Cette fanfic compte déjà 267 paragraphes
Toutes les forces armées angloises s'étaient rassemblée en aval du fleuve sur la grande prairie, environ dix milles hommes avec l'armée venue en renfort des autres cités encore sous domination étrangère à l'occident d'Orléans.

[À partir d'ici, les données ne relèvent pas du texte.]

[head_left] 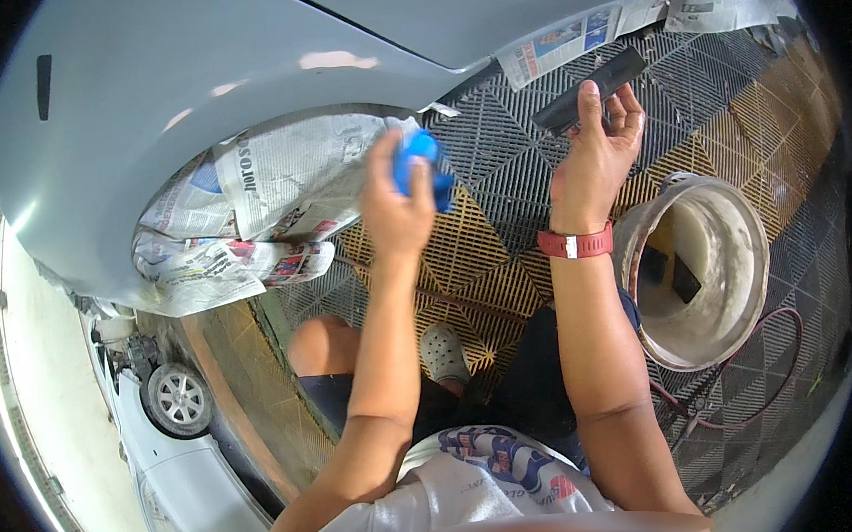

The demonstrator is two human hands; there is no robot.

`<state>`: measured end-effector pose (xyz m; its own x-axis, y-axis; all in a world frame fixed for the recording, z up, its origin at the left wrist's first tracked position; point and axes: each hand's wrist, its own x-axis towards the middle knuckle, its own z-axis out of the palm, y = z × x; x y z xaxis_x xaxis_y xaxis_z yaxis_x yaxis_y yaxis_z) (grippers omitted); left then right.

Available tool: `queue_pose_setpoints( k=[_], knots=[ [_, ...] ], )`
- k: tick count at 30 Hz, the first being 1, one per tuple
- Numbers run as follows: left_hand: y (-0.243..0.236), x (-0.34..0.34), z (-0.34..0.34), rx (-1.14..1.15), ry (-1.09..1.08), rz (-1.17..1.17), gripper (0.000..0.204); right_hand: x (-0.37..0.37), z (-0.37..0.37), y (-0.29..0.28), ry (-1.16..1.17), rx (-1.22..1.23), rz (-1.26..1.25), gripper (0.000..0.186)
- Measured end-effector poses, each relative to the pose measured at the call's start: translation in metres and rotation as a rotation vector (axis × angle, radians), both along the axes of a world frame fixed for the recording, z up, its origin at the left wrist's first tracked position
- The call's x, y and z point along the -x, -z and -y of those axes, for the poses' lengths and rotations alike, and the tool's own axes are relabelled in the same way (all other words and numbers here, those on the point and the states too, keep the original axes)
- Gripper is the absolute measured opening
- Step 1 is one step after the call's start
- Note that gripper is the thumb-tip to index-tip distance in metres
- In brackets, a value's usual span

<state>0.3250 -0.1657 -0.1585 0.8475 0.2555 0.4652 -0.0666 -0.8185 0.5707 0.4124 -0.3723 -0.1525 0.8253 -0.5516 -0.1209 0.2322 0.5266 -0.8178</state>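
Note:
My left hand (396,210) is closed around a small blue object (422,149), blurred by motion, so its exact kind is unclear. That hand is in front of the newspaper-covered wheel arch of a grey car body (203,56). My right hand (596,166), with a red band on its wrist, grips a long dark rectangular block (616,75) that looks like a sanding block. Thumb and fingers hold the block at a slant, below the car's lower edge. The two hands are apart.
Newspaper (291,172) masks the wheel arch, with more sheets (569,45) along the sill. To my right stands a dirty white bucket (729,260) with a dark piece inside. A reddish hose (798,343) lies beyond it on grating tiles (487,234). Another car (196,480) is at left.

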Motion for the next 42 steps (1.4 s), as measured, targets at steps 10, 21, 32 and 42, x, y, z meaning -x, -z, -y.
queue_pose_setpoints(
  k=[10, 21, 32, 42],
  knots=[
    [-0.166, -0.028, -0.067, -0.644, -0.533, 0.635, 0.049, -0.006, 0.003, 0.013, -0.231, -0.231, -0.084, 0.038],
    [0.025, -0.084, -0.009, -0.698, 0.255, -0.184, 0.033, -0.001, -0.008, 0.002, -0.304, -0.247, -0.242, 0.042],
    [-0.043, 0.005, -0.032, -0.408, 0.337, -0.395, 0.074, 0.047, -0.05, -0.007, -1.116, 0.331, -0.172, 0.044],
    [-0.039, 0.02, -0.071, 0.232, 0.475, -0.887, 0.065, 0.059, -0.06, -0.003, -1.088, 1.094, 0.266, 0.082]
  ],
)
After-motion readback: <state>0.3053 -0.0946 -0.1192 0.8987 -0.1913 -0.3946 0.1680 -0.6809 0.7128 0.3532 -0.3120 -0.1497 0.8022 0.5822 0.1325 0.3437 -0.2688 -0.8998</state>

Jeanne et les nôtres, tout aussi nombreux, leurs fîmes fassent avec bravoure et témérité. Le soleil était à son zénith, laquelle des deux armées oserait faire le premier pas et rouvrir les hostilités ?
- Mon Dieu, suffisamment de sang a été versé en ce saint dimanche, pitié pour mes hommes, et pitié pour nos adversaires, murmura courtement la pucelle, en ne perdant nullement notre ennemi des yeux.

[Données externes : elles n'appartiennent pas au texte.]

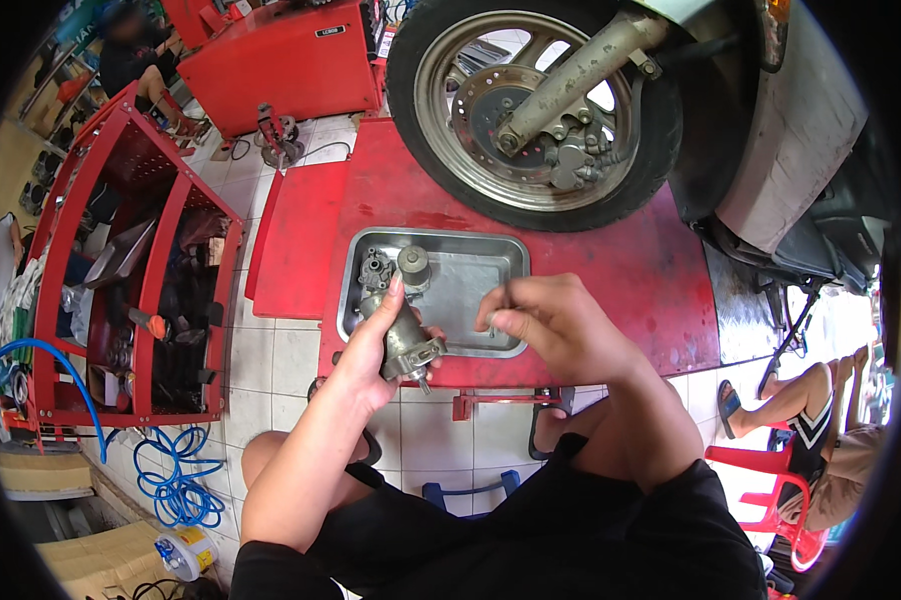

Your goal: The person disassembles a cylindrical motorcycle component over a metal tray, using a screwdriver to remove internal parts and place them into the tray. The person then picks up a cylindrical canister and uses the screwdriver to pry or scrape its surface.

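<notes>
My left hand (369, 352) is wrapped around a grey metal starter motor (403, 335), a cylinder with a flange and a short shaft pointing down toward me. The thumb lies along its upper side. Right of it, my right hand (543, 315) is closed in a pinch, with a small metal piece (492, 326), possibly a bolt, at the fingertips. Both hands are over the near part of a shallow steel tray (516, 262). At the tray's left end lie a metal housing (375, 268) and a round metal canister-like part (414, 265).
The tray rests on a red lift platform (631, 300) beneath a scooter's front wheel (531, 110). At left stands a red tool cart (141, 270), with a coiled blue hose (179, 478) near it. Other people sit at far left and at right, by a red chair (771, 480).
</notes>
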A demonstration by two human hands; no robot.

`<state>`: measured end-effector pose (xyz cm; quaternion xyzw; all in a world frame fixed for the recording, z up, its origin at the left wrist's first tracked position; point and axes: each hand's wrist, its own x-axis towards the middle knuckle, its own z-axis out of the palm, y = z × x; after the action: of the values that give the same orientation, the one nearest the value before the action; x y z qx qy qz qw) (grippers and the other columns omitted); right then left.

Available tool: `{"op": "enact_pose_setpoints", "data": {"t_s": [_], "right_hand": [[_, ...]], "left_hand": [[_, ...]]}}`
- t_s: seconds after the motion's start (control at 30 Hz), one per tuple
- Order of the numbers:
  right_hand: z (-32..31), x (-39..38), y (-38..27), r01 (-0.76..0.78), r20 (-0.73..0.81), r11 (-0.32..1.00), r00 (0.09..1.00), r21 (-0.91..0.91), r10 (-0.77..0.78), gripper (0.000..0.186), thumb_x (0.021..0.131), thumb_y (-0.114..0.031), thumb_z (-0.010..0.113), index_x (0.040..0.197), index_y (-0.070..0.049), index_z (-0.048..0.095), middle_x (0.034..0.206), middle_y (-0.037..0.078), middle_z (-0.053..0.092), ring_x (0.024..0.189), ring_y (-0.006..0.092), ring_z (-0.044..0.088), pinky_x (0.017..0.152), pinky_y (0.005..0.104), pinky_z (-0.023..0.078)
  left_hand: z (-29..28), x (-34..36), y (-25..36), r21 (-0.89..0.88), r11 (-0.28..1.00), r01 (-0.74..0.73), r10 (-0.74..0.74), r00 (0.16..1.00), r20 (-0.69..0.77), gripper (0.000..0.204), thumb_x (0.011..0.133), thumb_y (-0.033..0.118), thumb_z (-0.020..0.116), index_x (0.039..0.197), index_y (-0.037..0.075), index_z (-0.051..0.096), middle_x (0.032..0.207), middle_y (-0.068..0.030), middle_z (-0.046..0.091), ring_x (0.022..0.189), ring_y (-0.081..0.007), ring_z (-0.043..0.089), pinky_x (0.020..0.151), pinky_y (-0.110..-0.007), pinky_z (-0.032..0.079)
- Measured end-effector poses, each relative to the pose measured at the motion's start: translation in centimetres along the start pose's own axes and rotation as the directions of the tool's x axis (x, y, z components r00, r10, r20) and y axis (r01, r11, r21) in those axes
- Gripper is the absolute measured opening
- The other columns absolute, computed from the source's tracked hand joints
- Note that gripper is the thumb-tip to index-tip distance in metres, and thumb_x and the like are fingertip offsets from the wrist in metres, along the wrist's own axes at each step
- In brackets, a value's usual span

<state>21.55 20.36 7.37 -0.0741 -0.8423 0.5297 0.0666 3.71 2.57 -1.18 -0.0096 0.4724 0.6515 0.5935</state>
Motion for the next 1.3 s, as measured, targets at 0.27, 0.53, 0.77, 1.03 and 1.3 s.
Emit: {"op": "enact_pose_setpoints", "data": {"t_s": [0.27, 0.53, 0.77, 1.03, 1.3], "right_hand": [[-0.3, -0.3, 0.1, 0.126, -0.096, 0.932, 0.990, 0.341, -0.100, 0.026, 0.108, -0.012, 0.052, 0.113, 0.008, 0.069, 0.112, 0.014, 0.073, 0.107, 0.0209, 0.069, 0.093, 0.0341, 0.055], [0.8, -0.3, 0.7, 0.261, -0.210, 0.807, 0.962, 0.530, -0.173, 0.025, 0.108, -0.010, 0.051, 0.112, 0.010, 0.066, 0.111, 0.018, 0.073, 0.112, 0.0261, 0.070, 0.097, 0.0389, 0.058], [0.9, 0.0, 1.3, 0.339, -0.197, 0.846, 0.939, 0.411, -0.281, 0.023, 0.107, -0.010, 0.055, 0.111, 0.009, 0.067, 0.109, 0.018, 0.074, 0.106, 0.0257, 0.073, 0.094, 0.0381, 0.059], [0.8, -0.1, 1.3, 0.330, -0.191, 0.848, 0.943, 0.414, -0.273, 0.023, 0.107, -0.011, 0.057, 0.111, 0.008, 0.068, 0.109, 0.017, 0.075, 0.108, 0.0255, 0.072, 0.094, 0.0379, 0.057], [1.4, 0.0, 0.3, 0.336, -0.241, 0.883, 0.934, 0.327, -0.266, 0.017, 0.101, -0.004, 0.063, 0.105, 0.009, 0.072, 0.103, 0.018, 0.076, 0.098, 0.0264, 0.076, 0.085, 0.0346, 0.059]], "left_hand": [[0.2, -0.1, 0.1, -0.003, 1.000, 0.000, 0.000, 1.000, -0.020, 0.061, 0.090, 0.070, 0.067, 0.101, 0.011, 0.055, 0.086, -0.0171, 0.072, 0.064, -0.0284, 0.071, 0.051, -0.037, 0.053], [0.3, -0.2, 0.0, 0.006, 1.000, -0.008, 0.008, 0.999, -0.032, 0.059, 0.090, 0.068, 0.067, 0.099, 0.011, 0.056, 0.085, -0.0173, 0.071, 0.062, -0.0288, 0.070, 0.050, -0.038, 0.054], [0.1, 0.0, -0.2, 0.005, 1.000, 0.002, -0.002, 0.999, -0.040, 0.059, 0.090, 0.067, 0.069, 0.098, 0.010, 0.057, 0.084, -0.0168, 0.071, 0.062, -0.0287, 0.071, 0.049, -0.037, 0.053], [0.3, -0.1, -0.1, 0.005, 1.000, -0.009, 0.009, 1.000, -0.030, 0.060, 0.090, 0.067, 0.069, 0.098, 0.010, 0.057, 0.084, -0.0166, 0.071, 0.062, -0.0284, 0.071, 0.048, -0.037, 0.053], [0.0, 0.0, -0.3, 0.023, 0.999, -0.028, 0.029, 0.998, -0.049, 0.060, 0.088, 0.067, 0.071, 0.097, 0.009, 0.057, 0.083, -0.0173, 0.071, 0.061, -0.0274, 0.071, 0.047, -0.036, 0.054]]}}
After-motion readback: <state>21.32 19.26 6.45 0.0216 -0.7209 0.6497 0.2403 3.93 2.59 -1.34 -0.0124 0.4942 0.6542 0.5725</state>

Les capitaines devinrent de plus en plus nerveux, alors que le temps s'écoulait sans que personne ne donne l'ordre d'attaquer. Subitement Jeanne donna un coup d'éperon à sa monture et s'élança seule jusqu'à mi-chemin entre les deux forces combattantes.
Falstaff aussi surpris que Gilles, Shane, La Hire et Alençon, ne put que s'avancer à son tour pour écouter ce que la jeune femme avait à dire.
La discussion entre les deux commandants d'armée dura une dizaine de minutes, mais personne ne sut jamais ce qu'ils se dirent. Jeanne et Falstaff regagnèrent leur rang respectif d'un galop décidé.
Subitement les archers anglois s'avancèrent et firent mine de vouloir tirer, nos hommes levèrent leur bouclier, mais n'avancèrent point.
La tension était à son maximum d'intensité, un simple geste déplacé et c'était un massacre assuré.
Jeanne était restée une dizaine de mètres devant ses hommes lançant de temps à autre un regard vers le ciel bleu azur. Je m'attendais à voir l'armée des cieux de mes propres yeux à chaque instant, car finalement ce ne serait qu'un simple signe de plus que ce que nous avions déjà pu voir jusque là.
Avec Jeanne, rien ne pouvait plus me surprendre.
- Mais que ce passe-t-il ?! m'écriais-je cependant
- C'est impensable, mais je crois bien que c'est vrai, me répondit Bette aussi hallucinée que moi.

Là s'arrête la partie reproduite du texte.